Activity: Could you copy out every line of the data where the word "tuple" occurs?

Provided data:
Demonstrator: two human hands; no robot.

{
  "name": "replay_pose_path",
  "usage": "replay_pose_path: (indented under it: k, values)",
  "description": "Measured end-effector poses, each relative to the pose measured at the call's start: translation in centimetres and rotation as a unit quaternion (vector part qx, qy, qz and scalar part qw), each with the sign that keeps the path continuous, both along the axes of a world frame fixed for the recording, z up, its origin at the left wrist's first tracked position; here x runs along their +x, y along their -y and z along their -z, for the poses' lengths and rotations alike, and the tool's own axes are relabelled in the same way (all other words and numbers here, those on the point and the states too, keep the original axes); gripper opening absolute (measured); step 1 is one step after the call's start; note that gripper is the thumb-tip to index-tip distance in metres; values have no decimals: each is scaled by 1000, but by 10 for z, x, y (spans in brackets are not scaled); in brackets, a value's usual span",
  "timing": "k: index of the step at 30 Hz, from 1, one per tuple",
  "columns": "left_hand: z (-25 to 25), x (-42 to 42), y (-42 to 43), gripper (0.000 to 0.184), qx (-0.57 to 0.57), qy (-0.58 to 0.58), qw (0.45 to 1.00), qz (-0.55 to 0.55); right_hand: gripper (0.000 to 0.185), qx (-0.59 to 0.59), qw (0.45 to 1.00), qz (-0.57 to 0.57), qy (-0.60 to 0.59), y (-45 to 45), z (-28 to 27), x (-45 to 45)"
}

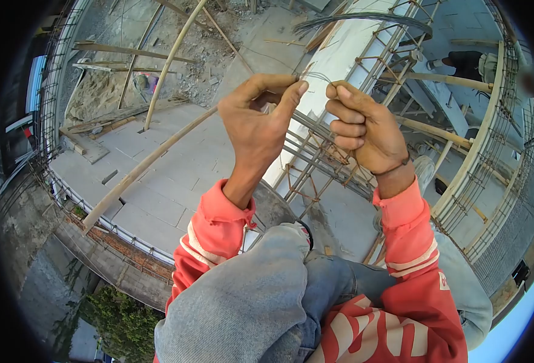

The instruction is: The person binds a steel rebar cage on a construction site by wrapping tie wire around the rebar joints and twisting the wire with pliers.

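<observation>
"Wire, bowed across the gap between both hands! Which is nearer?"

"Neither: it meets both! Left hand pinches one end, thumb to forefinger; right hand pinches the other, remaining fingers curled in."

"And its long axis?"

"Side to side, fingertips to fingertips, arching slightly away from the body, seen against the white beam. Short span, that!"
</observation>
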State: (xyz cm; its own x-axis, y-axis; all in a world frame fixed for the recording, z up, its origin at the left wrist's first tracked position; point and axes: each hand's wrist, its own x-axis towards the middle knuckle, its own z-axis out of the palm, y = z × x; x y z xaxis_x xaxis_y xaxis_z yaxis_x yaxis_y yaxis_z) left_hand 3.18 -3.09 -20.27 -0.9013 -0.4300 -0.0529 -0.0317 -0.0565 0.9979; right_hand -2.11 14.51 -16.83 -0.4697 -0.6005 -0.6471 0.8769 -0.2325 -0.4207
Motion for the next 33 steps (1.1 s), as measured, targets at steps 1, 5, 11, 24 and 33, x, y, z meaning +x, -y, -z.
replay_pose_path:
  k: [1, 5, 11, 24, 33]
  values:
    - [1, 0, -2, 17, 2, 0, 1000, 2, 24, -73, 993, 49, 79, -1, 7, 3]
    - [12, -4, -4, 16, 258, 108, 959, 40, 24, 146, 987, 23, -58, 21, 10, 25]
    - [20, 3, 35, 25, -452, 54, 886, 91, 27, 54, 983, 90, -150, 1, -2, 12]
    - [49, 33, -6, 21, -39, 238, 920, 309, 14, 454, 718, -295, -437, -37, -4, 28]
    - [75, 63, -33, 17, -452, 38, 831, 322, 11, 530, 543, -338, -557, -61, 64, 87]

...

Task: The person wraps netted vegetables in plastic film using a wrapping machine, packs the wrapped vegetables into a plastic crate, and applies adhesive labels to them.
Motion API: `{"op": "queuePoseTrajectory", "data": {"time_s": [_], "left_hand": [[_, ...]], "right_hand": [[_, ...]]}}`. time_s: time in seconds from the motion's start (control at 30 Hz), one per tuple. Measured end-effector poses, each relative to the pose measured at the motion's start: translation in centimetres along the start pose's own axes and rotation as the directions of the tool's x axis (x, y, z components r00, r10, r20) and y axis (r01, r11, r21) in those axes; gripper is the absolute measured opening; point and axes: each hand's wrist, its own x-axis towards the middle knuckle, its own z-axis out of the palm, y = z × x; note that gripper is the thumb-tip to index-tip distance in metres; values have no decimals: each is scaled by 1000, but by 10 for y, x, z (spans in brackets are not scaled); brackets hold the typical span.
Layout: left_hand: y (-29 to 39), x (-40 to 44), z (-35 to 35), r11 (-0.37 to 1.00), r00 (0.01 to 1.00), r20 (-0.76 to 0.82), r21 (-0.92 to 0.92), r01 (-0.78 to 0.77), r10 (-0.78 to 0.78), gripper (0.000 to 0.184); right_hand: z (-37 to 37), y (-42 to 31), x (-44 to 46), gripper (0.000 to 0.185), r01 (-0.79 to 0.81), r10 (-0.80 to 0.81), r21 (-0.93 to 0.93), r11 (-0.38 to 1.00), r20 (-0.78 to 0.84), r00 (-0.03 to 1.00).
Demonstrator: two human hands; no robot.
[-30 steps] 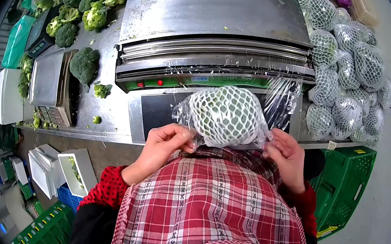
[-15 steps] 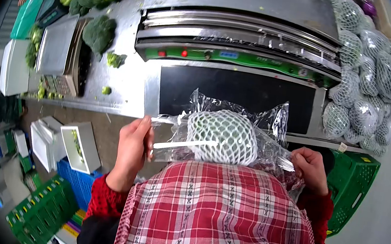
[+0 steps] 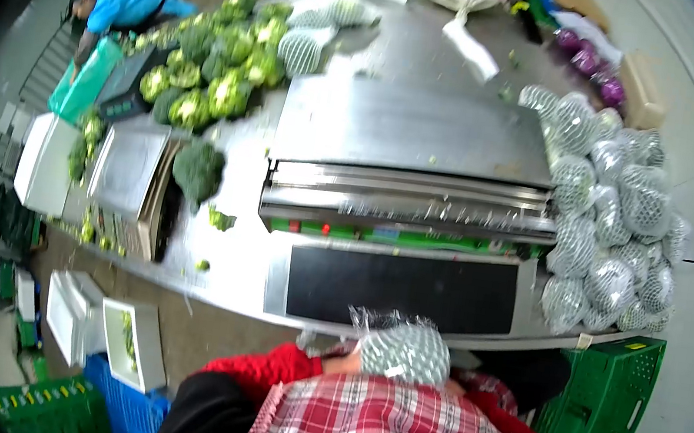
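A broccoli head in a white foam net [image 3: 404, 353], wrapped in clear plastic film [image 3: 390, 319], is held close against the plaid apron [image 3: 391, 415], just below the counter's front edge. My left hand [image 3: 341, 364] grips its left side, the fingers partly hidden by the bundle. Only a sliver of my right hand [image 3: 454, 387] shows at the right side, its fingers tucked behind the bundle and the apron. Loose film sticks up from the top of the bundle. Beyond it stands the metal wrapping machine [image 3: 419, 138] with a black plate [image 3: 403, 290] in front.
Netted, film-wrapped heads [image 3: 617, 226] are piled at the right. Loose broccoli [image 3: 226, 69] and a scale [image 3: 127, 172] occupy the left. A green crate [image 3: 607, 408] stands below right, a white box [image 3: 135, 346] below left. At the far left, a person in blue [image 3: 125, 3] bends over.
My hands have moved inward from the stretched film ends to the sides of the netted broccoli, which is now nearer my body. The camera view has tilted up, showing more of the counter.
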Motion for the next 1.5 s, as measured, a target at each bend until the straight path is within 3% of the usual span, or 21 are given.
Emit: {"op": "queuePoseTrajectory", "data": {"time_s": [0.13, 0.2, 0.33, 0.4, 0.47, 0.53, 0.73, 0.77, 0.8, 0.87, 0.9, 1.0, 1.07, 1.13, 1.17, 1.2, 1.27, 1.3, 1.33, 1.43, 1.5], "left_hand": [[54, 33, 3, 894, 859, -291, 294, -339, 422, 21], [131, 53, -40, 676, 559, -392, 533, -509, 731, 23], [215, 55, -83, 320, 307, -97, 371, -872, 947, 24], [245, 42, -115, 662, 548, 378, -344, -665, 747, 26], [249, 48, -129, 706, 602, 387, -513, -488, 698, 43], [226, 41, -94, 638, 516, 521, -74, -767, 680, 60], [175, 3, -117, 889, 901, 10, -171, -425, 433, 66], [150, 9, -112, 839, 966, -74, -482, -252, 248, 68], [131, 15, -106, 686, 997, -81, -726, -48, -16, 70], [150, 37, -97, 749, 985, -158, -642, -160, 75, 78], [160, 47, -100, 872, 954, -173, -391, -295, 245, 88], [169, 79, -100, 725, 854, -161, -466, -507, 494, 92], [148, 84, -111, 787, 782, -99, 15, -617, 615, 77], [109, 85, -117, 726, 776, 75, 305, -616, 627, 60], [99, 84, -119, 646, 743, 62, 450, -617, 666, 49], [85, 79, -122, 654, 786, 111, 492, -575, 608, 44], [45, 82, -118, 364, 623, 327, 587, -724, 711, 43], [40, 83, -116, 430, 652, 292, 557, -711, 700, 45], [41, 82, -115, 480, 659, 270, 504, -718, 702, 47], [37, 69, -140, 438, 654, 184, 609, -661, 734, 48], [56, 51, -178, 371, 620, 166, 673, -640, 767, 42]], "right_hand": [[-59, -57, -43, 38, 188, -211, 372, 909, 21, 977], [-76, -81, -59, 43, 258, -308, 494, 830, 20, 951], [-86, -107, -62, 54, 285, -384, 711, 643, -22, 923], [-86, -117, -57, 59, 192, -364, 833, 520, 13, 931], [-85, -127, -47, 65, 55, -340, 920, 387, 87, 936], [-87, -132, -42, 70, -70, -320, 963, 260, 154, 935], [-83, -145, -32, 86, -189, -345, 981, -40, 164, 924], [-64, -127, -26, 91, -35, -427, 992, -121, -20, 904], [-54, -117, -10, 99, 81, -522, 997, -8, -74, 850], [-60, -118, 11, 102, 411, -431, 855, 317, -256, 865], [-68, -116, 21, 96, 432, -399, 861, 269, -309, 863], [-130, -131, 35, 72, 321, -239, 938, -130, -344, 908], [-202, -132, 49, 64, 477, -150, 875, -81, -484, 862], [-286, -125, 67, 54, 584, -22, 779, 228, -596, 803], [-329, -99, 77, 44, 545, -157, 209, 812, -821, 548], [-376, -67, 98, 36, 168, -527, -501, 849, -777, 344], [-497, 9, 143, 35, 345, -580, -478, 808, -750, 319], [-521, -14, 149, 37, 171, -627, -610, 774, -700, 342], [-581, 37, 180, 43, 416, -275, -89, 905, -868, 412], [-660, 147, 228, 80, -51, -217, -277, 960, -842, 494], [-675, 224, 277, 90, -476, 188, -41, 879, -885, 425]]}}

Solution to the problem:
  "timing": "k: index of the step at 30 Hz, from 1, one per tuple",
Motion API: `{"op": "queuePoseTrajectory", "data": {"time_s": [_], "left_hand": [[_, ...]], "right_hand": [[_, ...]]}}`. time_s: time in seconds from the motion's start (control at 30 Hz), one per tuple. Measured end-effector poses, each relative to the pose measured at the motion's start: translation in centimetres along the start pose's own axes and rotation as the directions of the tool's x axis (x, y, z components r00, r10, r20) and y axis (r01, r11, r21) in those axes; gripper is the absolute measured opening; point and axes: each hand's wrist, its own x-axis towards the middle knuckle, its own z-axis out of the palm, y = z × x; note that gripper is the thumb-tip to index-tip distance in metres; values have no decimals: each is scaled by 1000, but by 10 for y, x, z (spans in brackets are not scaled); brackets hold the typical span.

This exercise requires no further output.